Latar Belakang Masalah

Perpustakaan adalah pusat informasi yang menyediakan pengetahuan dan informasi siap akses bagi para pemakainya. Layanan perpustakaan disediakan dengan dasar kesamaan akses untuk semua orang tanpa memandang perbedaan umur, ras, gender, agama, kebangsaan, bahasa dan status sosial. Layanan dan materi khusus harus disediakan bagi pihak yang karena alasan tertentu tidak dapat menggunakan layanan dan materi biasa. Sebagai contoh pihak dengan minoritas, para penyandang cacat, orang sakit maupun narapidana.
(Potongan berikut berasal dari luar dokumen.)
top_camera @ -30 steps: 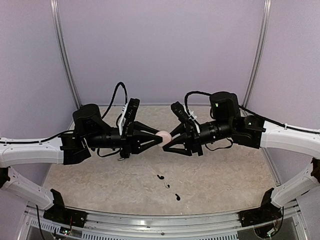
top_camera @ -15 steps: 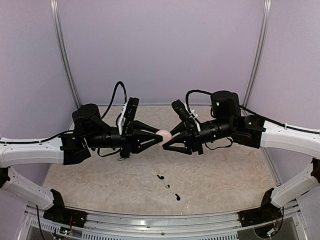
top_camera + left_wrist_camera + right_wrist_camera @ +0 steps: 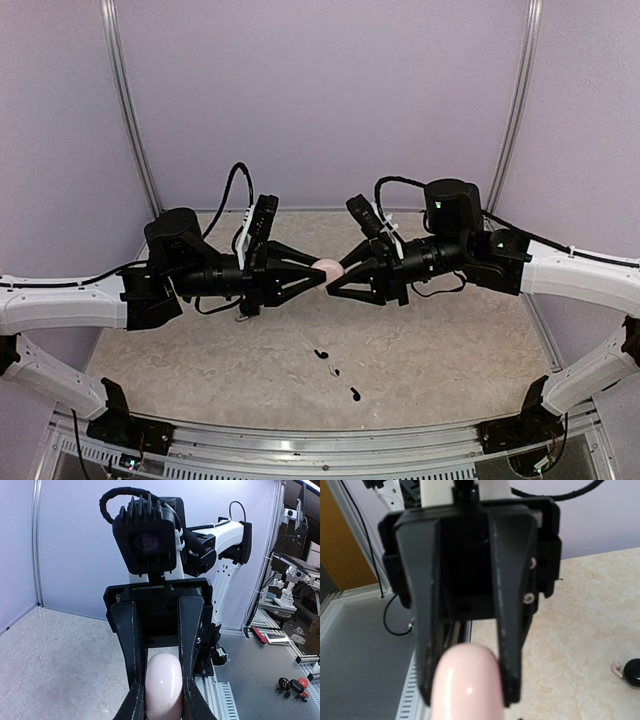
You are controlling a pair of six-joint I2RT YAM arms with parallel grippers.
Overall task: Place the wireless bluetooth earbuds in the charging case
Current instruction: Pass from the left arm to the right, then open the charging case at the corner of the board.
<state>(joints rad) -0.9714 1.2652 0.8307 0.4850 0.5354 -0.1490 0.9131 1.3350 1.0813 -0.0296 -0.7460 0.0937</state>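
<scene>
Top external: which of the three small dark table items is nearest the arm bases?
The rightmost black item, lowest in view; the middle item and left item lie farther up.

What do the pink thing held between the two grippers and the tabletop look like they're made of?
The pale pink rounded object: looks like smooth hard plastic, glossy; bright highlights sit on its curved shell in both wrist views. The tabletop: beige with marbled veining and a slight sheen; real stone or printed laminate cannot be told.
</scene>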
Peran perpustakaan sebagai wahana untuk mencerdaskan masyarakat sekitarnya menjadi sangat penting, antara lain dengan belum berkembangnya perpustakaan sekolah, dan upaya untuk semakin memberdayakan daerah dalam rangka pelaksanaan otonomi daerah. Ia harus menyiapkan informasi siap akses bagi para pemakainya, yang bersifat terbuka untuk umum dan memberikan jasa pelayanan yang bersifat cuma-cuma. Ia juga dapat menjadi suatu tempat pendidikan yang terbuka untuk siapa saja, menyediakan layanan dan koleksi untuk semua kalangan masyarakat.

Perpustakaan adalah salah satu sarana untuk mencerdaskan kehidupan bangsa yang merupakan bagian integral dari kegiatan pembangunan nasional. Dengan tujuan untuk mengembangkan kebiasaan membaca dan menulis bagi masyarakat, maka terbuka daya kreasi dan motivasi mereka untuk peningkatan produktivitas setiap warga masyarakat secara menyeluruh dan ikut berperan serta dalam pembangunan nasional.

Dalam memberikan pelayanannya, perpustakaan mengutamakan kepentingan pengguna, dengan menyediakan bahan perpustakaan yang sesuai dengan kebutuhan pengguna perpustakaan, sehingga fungsi perpustakaan dapat terlaksana dengan baik.

Begitu juga dengan Perpustakaan Daerah Kabupaten Bangka Barat, yang berdiri tahun 2009. layaknya perpustakaan yang lain, perpustakaan daerah juga diharapkan agar dapat menjadi pusat informasi penting dan sumber pengetahuan bagi masyarakat, baik itu masyarakat kota, desa, kalangan berpedidikan maupun yang tidak berpendidikan. Dengan adanya perpustakaan daerah, diharapkan dapat menjadi faktor penting dalam pembangunan daerah dan peningkatan sumber daya manusia.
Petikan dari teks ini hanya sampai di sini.